When a reader in her twenties or thirties fails to see the appeal in a great author she feels reasonable, even prudent, saying: I'll try again in a few years. I remember beginning Proust for the first time one summer in college, lying on my grandmother's couch with a fragile-to-the-point-of-disintegration blue-and-white paperback, and feeling almost physically rejected. Not yet.
But in her forties, a disquieting thought appears: what if this is it? What if this particular set of limitations, these arbitrary aversions and failures of attention, are simply mine to bear for as long as I have the strength to hoist a book? Why should reading, unlike every single other human endeavor, allow its practitioners to simply get better and better?
Right now it looks as if I’m doomed to accept the possibility of a lifelong estrangement from: W.G. Sebald, Cormac McCarthy, Saul Bellow. I can justify each of these aversions, more or less (humorless! macho! verbose to the point of incoherence!), but the truth is that I've forgiven more significant failings in most of my literary beloveds. My palate may just be so constructed that I simply can't taste the deliciousness in a Bellow riff — he’s Marmite between hard covers.
But the other week — while trying for the dozenth time Samuel Beckett, one of my most stubbornly untasty jars of Marmite — I was stopped by an unfamiliar experience: joy. Finally, for the length of a sentence, all of my familiar, habitual objections (Should reading really feel so much like punishment? Just how many allusions is it acceptable to miss? ) fell away and I got it. In my era of collagen supplements and orthopedic inserts, I had acquired a new taste.
That sentence came not in Molloy or Malone Dies — books I've bounced off of again and again over the years, in ever-more-expensive editions — but in More Pricks Than Kicks, an early collection of stories that, by the looks of it, gets hauled out of library storage about once every three presidential administrations. The stories follow a hapless protagonist named Belacqua Shua through various misfortunes and meanderings. The best story in the book, "Dante and the Lobster," happens also to be the first.
For the story's first twelve pages we watch Beckett noodle around in the vehicle of his voice. First books are nearly always full of this sort of noodling — the bookish version of the early part of a video game when, not yet familiar with the controls, you spend a lot of time hopping up and down and bumping into bushes. Here, for instance, is Belacqua deciding to put down Dante's Inferno in order to eat lunch:
He scooped his fingers under the book and shovelled it back till it lay wholly on his palms... Thus disposed he raised it under his nose and there he slammed it shut. He held it aloft for a time, squinting at it angrily, pressing the boards inwards with the heels of his hands. Then he laid it aside.
And here he is, two paragraphs later, still establishing the conditions for that lunch:
If his lunch was to be enjoyable, and it could be very enjoyable indeed, he must be left in absolute tranquility to prepare it. But if he were disturbed now, if some brisk tattler were to come bouncing in now with a big idea or a petition...
This is charming enough, a melodious sort of navigation-by-cul-de-sac, but nothing to convince us that we must at all times keep a jar of Beckett in the fridge. The pleasures feel thin and dispensable. But then Belacqua goes over to his aunt's for dinner.
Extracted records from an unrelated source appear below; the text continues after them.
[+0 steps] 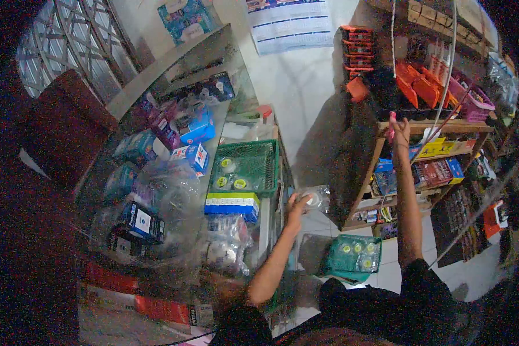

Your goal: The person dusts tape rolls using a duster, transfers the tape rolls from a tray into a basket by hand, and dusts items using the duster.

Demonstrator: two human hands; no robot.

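Observation:
My left hand [294,209] is closed on a clear plastic pack [319,199] with a round white label, held beside the glass counter. My right hand [402,134] reaches forward to the edge of a wooden shelf [438,124], its fingers closed around a slim pink object [392,128] whose kind I cannot make out. On the counter, a green basket [269,145] holds a few clear packs with round yellow-green labels [240,183]. Another green basket [378,254], with similar packs, is low down between my arms.
The glass counter on the left carries a blue and white box [191,157], a green, white and blue box [230,206] and plastic bags. Orange trays [358,49] are stacked by the wall. Thin cords [452,52] hang before the shelf, near a pink basket [474,101].

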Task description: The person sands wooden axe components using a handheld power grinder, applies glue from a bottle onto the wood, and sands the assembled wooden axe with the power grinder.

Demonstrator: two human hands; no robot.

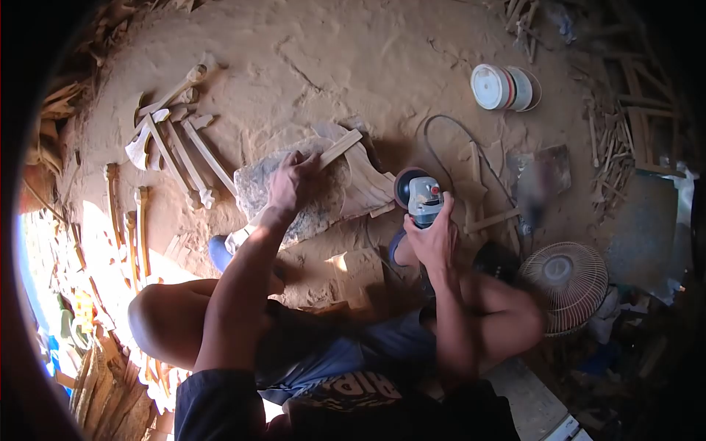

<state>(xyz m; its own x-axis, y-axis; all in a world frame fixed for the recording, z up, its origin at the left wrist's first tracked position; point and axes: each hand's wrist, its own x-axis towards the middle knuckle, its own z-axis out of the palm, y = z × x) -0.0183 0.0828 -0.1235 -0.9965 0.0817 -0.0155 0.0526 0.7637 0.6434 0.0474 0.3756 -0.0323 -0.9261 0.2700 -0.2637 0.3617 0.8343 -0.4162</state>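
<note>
My left hand (292, 182) is closed round a pale wooden stick (340, 149), whose far end points up and right. Beneath it lies a rough grey stone block (257, 176), with curved wooden pieces (362, 178) on its right part. Right of the block, my right hand (434, 234) grips the body of a power tool (424, 198) with a round dark disc (404, 187) at its upper left. The disc is apart from the stick. A dark cable (440, 121) loops over the ground beyond the tool.
Carved wooden pieces (173, 158) lie at the upper left, more sticks (142, 228) below them. A white bucket (491, 87) lies on its side at the upper right. A round fan (562, 278) stands by my right knee. Wood scraps (610, 169) lie at the right.
</note>
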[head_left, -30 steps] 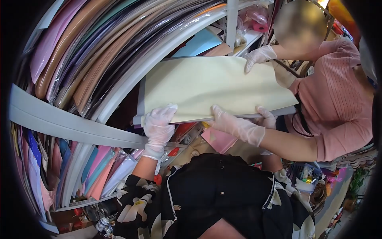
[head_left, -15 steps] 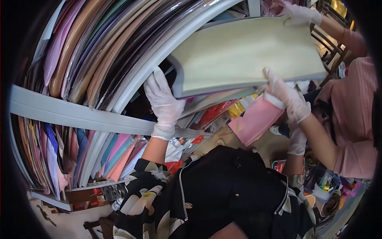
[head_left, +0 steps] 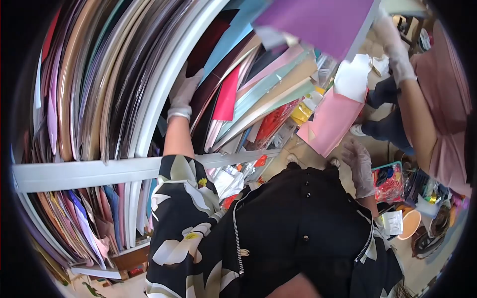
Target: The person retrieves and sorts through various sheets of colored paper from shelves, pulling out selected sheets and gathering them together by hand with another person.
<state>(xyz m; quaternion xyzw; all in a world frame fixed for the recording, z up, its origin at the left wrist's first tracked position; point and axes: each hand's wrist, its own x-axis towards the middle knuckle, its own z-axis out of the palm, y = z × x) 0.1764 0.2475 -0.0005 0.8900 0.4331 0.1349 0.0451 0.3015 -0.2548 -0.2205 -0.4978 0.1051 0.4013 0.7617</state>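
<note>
In the head view, the wearer's left hand [head_left: 185, 92], gloved, is deep in the white rack [head_left: 89, 176], beside the lower edges of the leaning sheets. Nearest it are a dark red sheet [head_left: 211, 43] and a blue sheet [head_left: 229, 45], with a bright red sheet [head_left: 227, 97] just to the side. The fingers are partly hidden there, so I can't tell whether they pinch anything. The right hand [head_left: 358, 161], gloved too, hangs low with its fingers apart and nothing in them, near a basket [head_left: 382, 167] and a pink sheet [head_left: 330, 123]. Across from the wearer, a co-worker's gloved hand [head_left: 391, 37] is at the edge of a purple sheet [head_left: 320, 22].

The dark red and blue sheets look light but long and rather floppy, likely to bend or crease if held by one corner. Gloves might slip on any glossy wrapping around them. I'd take a sheet flat between thumb and fingers along its long edge, with the other palm under the far end.
</note>
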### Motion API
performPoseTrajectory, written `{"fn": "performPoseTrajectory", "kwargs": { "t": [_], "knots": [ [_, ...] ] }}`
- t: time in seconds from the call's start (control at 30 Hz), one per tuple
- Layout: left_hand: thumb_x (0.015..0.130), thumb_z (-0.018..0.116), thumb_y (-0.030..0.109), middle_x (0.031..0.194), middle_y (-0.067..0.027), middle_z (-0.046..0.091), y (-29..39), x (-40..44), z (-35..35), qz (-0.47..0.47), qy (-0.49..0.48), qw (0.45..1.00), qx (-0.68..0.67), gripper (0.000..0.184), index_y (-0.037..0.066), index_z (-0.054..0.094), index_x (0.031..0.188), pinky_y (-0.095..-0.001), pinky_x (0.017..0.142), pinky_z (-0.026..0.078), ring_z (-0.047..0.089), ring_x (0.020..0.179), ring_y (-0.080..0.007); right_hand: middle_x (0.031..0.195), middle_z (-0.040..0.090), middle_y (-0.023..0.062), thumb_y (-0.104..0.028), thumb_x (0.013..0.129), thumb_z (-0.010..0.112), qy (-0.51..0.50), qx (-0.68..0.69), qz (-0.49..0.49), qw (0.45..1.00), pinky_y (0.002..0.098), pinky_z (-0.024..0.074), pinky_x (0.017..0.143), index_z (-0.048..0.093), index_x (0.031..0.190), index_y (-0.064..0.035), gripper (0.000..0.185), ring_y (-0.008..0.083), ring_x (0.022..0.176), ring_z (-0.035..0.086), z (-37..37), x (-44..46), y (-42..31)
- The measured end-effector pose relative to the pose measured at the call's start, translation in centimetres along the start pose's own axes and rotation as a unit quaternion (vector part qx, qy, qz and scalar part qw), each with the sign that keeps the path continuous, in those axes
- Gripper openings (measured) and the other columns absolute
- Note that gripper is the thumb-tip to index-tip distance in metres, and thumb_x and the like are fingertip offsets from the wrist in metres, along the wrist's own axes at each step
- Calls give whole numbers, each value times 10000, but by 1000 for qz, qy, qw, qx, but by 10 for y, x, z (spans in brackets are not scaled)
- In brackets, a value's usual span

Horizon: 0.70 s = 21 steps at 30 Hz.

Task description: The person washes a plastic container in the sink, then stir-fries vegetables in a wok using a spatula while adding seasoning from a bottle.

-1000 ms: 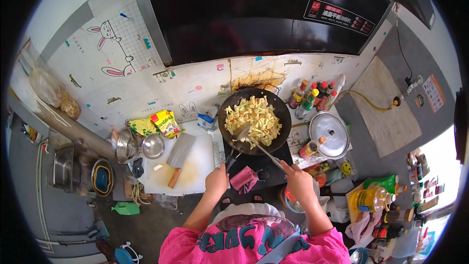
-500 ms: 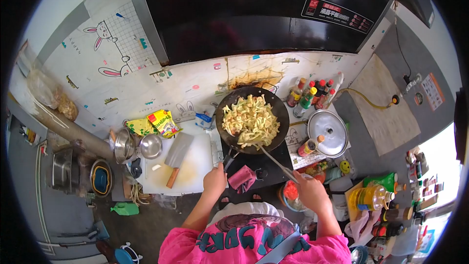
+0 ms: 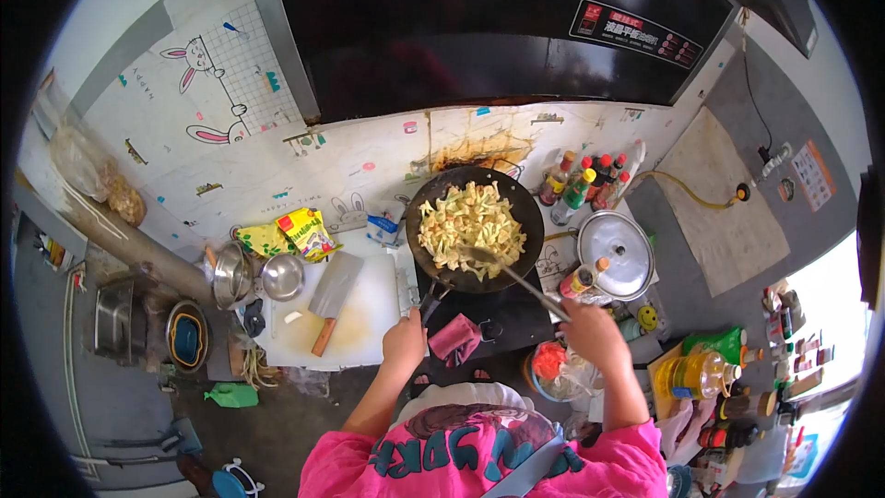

He's brought with him a lobster that he picked up from the market — an unfamiliar delicacy.
She took the parcel and undid it and abruptly the lobster was on the table, on the oilcloth, discovered.
"They assured me it was fresh" said Belacqua.
Suddenly he saw the creature move, this neuter creature. Definitely it changed position. His hand flew to his mouth.
Belacqua, it turns out, had no idea that the lobster he was carrying was alive — or that lobsters are cooked alive generally. And notice how with the arrival of an actual predicament, the prose has tightened of its own accord. His hand flew to his mouth. In his urgency Beckett is now driving straight over lawns and flowerbeds.
They stood above it, looking down on it, exposed cruciform on the oilcloth. It shuddered again. Belacqua felt he would be sick.
Here (cruciform) is a biblical allusion I can get behind — the sort of serendipitous seeing, doomed lobster as Christ, that the mind serves up in moments of terrible intensity.
The aunt, an old hand at lobster-preparation, goes off to get her apron.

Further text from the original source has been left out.